From day 0 to day 3, there was an increase of the proportion of gametocyte carriage followed by a decrease from day 3 to day 28 where that proportion approached zero. No statistical difference in gametocyte carriage between study arms was found at day 3 (p = 0.03) or day 28 (p = 0.16) (Figure 2).

Figure 2
figure 2

Proportion of children with gametocytes from day 0 to day 28, in Faladje among children aged 6–59 months.

Discussion

This study illustrated that the non-artemisinin containing combination AQ+SP was as efficacious as the artemisinin-based combinations AS+AQ and AS+SP for the treatment of uncomplicated P. falciparum malaria in children aged 6 to 59 months in Faladje, Mali. AQ+SP showed the highest ACPR at day 28 without PCR correction. After PCR correction, AQ+SP demonstrated the highest ACPR, although the difference was not statistically significant. These data corroborate those from other countries, which show the equal or superior efficacy of AQ+SP when compared with AS+AQ [15, 16] or AS+SP [17]. These data suggest that AQ+SP provided greater protection against new infections during the 28-day follow-up period than either AS+AQ or AS+SP. The prevention of new infection provided by AQ+SP is probably due to the long elimination half-lives of the component drugs; while in AS+AQ, the arteminisin is quickly eliminated, providing no post-treatment prophylaxis [18].
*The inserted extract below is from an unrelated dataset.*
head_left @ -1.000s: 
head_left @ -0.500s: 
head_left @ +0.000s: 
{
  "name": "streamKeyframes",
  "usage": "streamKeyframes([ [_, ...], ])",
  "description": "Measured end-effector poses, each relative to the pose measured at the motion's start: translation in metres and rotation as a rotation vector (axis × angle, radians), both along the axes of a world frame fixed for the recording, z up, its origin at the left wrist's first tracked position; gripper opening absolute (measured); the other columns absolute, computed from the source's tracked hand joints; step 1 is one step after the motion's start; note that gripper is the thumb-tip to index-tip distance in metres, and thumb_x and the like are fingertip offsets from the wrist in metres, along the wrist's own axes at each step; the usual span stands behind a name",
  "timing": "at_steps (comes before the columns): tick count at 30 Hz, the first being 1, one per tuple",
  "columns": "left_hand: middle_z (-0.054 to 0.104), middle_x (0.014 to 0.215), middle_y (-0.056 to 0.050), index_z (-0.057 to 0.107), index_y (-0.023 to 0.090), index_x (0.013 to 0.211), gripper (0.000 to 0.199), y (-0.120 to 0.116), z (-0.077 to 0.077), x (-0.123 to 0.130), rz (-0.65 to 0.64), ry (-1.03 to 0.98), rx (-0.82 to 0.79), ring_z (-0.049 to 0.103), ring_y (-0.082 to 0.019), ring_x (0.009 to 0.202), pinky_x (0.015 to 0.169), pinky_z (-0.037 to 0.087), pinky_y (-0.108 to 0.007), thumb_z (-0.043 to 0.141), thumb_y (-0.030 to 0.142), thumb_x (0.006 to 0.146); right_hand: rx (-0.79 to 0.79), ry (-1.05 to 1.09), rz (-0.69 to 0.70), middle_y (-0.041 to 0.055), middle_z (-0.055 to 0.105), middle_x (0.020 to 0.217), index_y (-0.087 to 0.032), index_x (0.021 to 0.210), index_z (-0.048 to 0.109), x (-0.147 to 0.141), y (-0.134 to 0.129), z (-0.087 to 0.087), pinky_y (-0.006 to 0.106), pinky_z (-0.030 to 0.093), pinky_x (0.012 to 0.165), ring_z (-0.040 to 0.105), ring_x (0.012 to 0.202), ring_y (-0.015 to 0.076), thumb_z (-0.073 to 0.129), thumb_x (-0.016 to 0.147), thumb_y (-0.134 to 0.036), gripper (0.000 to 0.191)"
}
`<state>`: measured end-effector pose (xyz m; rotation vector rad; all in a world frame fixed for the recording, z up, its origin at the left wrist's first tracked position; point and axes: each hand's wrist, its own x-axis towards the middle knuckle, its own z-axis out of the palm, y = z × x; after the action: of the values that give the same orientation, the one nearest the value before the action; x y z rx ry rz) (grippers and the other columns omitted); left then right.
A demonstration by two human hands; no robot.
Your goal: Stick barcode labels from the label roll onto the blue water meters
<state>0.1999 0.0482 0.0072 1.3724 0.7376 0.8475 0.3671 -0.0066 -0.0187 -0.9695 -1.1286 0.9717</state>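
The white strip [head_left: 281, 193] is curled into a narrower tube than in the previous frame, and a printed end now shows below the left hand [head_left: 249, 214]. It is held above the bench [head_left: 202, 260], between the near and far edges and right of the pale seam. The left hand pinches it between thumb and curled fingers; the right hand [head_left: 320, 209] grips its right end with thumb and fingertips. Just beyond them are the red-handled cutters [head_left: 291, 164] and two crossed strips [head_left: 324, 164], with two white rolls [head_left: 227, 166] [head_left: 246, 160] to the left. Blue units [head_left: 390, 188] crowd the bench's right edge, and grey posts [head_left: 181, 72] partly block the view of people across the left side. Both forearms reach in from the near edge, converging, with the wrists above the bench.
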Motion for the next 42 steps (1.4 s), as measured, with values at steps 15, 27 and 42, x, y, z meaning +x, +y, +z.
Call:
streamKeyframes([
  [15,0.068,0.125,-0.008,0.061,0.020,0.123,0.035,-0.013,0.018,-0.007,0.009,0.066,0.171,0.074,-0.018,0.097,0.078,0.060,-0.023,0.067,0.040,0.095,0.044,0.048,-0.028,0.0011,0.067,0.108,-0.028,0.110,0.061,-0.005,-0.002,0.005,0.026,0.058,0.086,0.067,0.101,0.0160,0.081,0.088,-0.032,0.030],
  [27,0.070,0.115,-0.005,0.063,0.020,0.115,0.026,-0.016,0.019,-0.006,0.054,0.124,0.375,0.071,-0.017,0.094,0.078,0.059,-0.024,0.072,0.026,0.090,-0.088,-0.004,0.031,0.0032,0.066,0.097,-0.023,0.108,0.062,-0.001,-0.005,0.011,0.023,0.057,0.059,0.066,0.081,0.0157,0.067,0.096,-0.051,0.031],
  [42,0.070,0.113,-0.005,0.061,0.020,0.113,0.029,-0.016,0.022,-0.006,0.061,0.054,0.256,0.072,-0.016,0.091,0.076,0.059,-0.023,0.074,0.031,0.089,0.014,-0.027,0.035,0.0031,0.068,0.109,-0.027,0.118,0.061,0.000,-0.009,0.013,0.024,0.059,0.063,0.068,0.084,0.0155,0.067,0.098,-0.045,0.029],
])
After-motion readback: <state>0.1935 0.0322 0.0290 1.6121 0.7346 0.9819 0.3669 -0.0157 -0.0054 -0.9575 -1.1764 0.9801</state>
Children treated with AQ+SP had a lower prevalence of anaemia on days14 and 28 than children treated with AS+AQ or AS+SP. Anaemia prevalence appeared to track with parasitaemia prevalence, suggesting that the combination of two longer half-life drugs in AQ+SP may provide longer protection against new infections and subsequent anemia. While mean haemoglobin concentration on day 28 was higher among children treated with AQ+SP, this difference was not statistically significant. This is in consistent with prior studies, which have demonstrated similar mean haemoglobin concentration between AS+AQ and AQ+SP [16, 17].

The two artemisinin-based combinations, AS+AQ and AS+SP, showed faster parasite clearance than AQ+SP, but all three regimens resulted in prompt fever reduction. Despite the lower proportion of fever and parasitaemia observed during the first three days after treatment in the two ACT groups, there were more new infections in these groups than in the non-ACT group (AQ+SP). A greater risk of new infection following treatment with AS+AQ when compared with the AQ+SP has been reported earlier in low [12] and high transmission areas [11, 19]. In Mali, AS+AQ, co-blistered but not co-formulated, has been introduced nationally as first-line therapy for uncomplicated malaria. However, there are concerns about patient compliance with the large number of tablets, and there is anecdotal evidence that patients may be taking the artesunate pills as monotherapy. With support from the Global Fund, the Malian Ministry of Health is providing AS+AQ free to children less than five years of age. Widespread implementation of ACTs in this vulnerable population should produce a significant reduction in malaria mortality and morbidity in Mali. However, it is essential to continue monitoring the efficacy of this regimen, and to consider alternatives should evidence of resistance develop.

Conclusion

The combination of AQ+SP provides a potentially low-cost alternative for treatment of uncomplicated P. falciparum infection in Mali, and appears to have the added value of longer protective effect against new infections.